**Exercise aim**. Only the lines below from the one with "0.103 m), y" through the one with "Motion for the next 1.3" are to be written out, exactly and without any images.

++++ The data

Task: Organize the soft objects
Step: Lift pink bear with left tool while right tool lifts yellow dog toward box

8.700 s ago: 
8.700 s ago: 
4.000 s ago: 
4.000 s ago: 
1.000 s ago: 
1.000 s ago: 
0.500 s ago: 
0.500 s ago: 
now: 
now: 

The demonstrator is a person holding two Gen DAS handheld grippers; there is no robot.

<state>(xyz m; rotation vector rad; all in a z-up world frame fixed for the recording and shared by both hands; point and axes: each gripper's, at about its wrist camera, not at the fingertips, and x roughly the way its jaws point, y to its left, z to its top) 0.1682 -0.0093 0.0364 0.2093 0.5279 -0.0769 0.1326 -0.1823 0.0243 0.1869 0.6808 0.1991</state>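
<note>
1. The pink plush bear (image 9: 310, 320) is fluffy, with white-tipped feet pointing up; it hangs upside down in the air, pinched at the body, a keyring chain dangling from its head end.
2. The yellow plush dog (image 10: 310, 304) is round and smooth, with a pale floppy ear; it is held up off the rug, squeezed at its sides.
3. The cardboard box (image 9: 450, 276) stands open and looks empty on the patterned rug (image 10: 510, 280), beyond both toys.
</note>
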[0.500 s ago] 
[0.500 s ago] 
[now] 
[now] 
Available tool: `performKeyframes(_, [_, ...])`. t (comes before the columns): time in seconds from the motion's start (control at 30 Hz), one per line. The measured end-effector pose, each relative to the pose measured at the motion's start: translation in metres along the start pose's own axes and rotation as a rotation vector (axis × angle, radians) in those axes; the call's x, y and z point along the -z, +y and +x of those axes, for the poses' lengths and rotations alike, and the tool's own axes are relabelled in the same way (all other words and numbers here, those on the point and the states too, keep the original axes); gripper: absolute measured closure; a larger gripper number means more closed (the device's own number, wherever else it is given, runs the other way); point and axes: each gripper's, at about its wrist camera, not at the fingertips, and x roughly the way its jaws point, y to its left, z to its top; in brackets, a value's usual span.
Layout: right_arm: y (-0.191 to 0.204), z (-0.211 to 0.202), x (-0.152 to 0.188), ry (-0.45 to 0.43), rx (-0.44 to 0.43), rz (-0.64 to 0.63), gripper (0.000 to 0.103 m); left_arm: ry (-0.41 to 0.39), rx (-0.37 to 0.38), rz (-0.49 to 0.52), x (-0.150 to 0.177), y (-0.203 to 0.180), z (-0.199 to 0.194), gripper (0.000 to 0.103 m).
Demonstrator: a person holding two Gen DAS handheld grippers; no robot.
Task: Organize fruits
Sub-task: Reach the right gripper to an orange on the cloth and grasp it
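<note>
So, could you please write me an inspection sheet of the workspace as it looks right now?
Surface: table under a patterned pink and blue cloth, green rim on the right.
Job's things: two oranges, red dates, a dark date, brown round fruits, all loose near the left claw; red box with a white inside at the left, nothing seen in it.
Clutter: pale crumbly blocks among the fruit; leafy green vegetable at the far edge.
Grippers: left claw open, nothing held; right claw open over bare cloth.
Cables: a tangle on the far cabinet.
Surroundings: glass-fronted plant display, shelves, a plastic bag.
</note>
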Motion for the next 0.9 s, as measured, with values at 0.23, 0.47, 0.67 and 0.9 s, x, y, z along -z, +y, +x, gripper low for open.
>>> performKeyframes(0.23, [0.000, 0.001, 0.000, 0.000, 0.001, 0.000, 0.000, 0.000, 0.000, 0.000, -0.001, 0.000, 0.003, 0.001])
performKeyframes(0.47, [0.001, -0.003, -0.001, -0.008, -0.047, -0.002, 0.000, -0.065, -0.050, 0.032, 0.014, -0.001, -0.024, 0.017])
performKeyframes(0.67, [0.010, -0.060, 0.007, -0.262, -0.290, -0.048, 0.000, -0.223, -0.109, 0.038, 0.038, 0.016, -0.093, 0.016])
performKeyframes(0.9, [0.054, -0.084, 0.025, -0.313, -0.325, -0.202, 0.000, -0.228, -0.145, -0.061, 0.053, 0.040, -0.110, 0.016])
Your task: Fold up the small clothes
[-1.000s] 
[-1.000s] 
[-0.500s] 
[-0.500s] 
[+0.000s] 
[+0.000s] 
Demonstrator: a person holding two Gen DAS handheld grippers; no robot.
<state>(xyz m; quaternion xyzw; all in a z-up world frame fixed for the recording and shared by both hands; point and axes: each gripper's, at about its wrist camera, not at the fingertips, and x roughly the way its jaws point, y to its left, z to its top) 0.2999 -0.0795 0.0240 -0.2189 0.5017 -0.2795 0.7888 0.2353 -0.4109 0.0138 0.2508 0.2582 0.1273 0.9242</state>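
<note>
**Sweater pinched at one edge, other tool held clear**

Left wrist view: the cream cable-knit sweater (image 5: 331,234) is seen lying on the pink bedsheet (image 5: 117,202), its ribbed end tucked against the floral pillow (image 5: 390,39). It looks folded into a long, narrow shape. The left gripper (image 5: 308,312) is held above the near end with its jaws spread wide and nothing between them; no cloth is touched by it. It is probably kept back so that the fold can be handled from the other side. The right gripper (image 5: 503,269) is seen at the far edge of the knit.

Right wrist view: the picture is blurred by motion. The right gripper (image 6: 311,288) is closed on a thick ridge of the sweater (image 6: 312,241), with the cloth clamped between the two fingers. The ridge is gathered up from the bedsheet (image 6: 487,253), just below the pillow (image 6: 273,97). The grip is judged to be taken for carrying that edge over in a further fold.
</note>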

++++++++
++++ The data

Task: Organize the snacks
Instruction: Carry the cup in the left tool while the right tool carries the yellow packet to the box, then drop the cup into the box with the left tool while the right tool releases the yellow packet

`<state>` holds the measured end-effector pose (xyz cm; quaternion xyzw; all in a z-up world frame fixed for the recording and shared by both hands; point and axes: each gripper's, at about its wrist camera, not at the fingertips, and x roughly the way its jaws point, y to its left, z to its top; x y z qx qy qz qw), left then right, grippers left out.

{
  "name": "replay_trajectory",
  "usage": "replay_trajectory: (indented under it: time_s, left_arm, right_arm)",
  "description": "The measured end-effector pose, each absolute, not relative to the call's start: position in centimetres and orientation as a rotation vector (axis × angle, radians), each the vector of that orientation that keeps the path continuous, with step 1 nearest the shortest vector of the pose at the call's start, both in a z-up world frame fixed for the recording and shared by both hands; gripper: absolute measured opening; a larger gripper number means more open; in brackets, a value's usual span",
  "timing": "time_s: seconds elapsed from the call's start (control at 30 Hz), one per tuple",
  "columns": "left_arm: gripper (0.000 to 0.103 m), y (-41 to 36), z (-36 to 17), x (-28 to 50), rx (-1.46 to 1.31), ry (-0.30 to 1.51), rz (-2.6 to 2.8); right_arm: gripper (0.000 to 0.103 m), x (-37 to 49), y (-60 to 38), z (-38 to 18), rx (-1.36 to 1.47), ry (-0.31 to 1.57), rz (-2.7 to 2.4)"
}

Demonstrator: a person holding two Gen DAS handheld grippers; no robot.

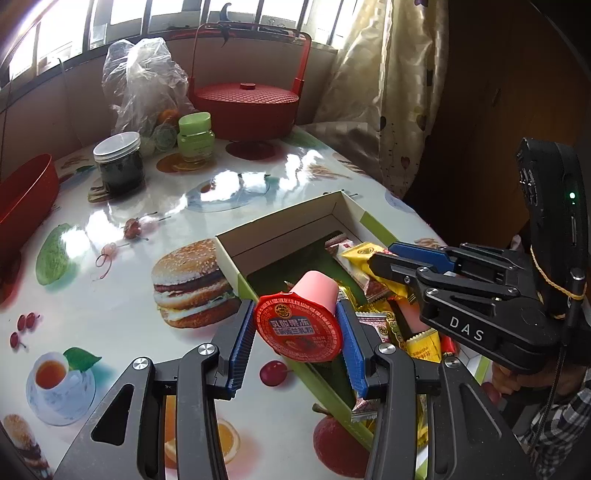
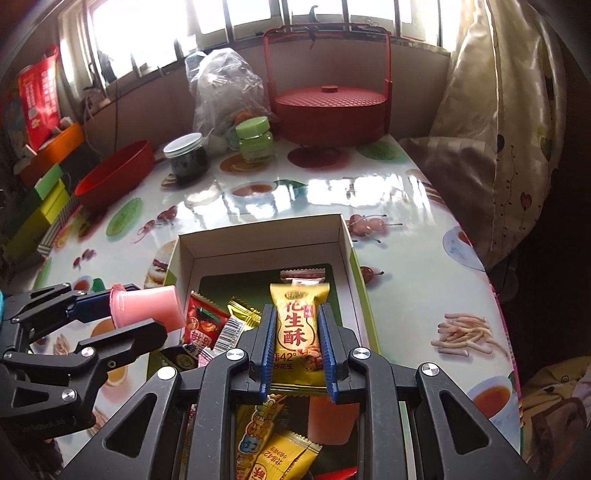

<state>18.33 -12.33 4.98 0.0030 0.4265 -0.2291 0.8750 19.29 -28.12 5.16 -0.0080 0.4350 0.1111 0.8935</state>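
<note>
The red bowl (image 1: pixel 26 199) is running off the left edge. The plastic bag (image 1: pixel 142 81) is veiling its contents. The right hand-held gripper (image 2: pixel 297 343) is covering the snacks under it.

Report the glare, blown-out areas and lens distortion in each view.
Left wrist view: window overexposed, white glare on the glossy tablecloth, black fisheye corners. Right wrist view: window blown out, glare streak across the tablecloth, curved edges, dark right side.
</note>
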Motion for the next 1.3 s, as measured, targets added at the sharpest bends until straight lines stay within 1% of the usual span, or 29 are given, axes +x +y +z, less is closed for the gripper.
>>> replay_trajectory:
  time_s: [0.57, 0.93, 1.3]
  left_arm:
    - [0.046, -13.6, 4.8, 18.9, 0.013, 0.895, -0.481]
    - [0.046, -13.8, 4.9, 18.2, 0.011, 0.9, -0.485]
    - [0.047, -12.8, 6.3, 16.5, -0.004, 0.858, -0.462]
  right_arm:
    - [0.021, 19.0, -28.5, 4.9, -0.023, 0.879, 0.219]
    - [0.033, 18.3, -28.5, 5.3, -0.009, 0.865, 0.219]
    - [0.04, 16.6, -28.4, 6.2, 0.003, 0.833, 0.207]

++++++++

**Exercise output**.
  "columns": "left_arm: gripper (0.000 to 0.103 m), y (-41 to 36), z (-36 to 17), x (-28 to 50), rx (-1.46 to 1.31), ry (-0.30 to 1.51), rz (-2.6 to 2.8); right_arm: gripper (0.000 to 0.103 m), x (-37 to 49), y (-60 to 38), z (-38 to 18), rx (-1.36 to 1.47), ry (-0.31 to 1.57), rz (-2.7 to 2.4)"
}

Demonstrator: a person holding two Gen DAS handheld grippers; no robot.


<state>18.33 -12.33 4.98 0.0030 0.4265 -0.2291 0.8750 19.29 -28.12 5.16 -0.0080 0.4350 0.1111 0.8935</state>
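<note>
The red bowl (image 1: pixel 26 199) is running off the left edge. The plastic bag (image 1: pixel 142 81) is veiling its contents. The right hand-held gripper (image 2: pixel 297 343) is covering the snacks under it.

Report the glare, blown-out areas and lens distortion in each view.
Left wrist view: window overexposed, white glare on the glossy tablecloth, black fisheye corners. Right wrist view: window blown out, glare streak across the tablecloth, curved edges, dark right side.
</note>
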Motion for the next 1.3 s, as measured, targets added at the sharpest bends until straight lines stay within 1% of the usual span, or 29 are given, axes +x +y +z, less is closed for the gripper.

The exercise has been fully completed.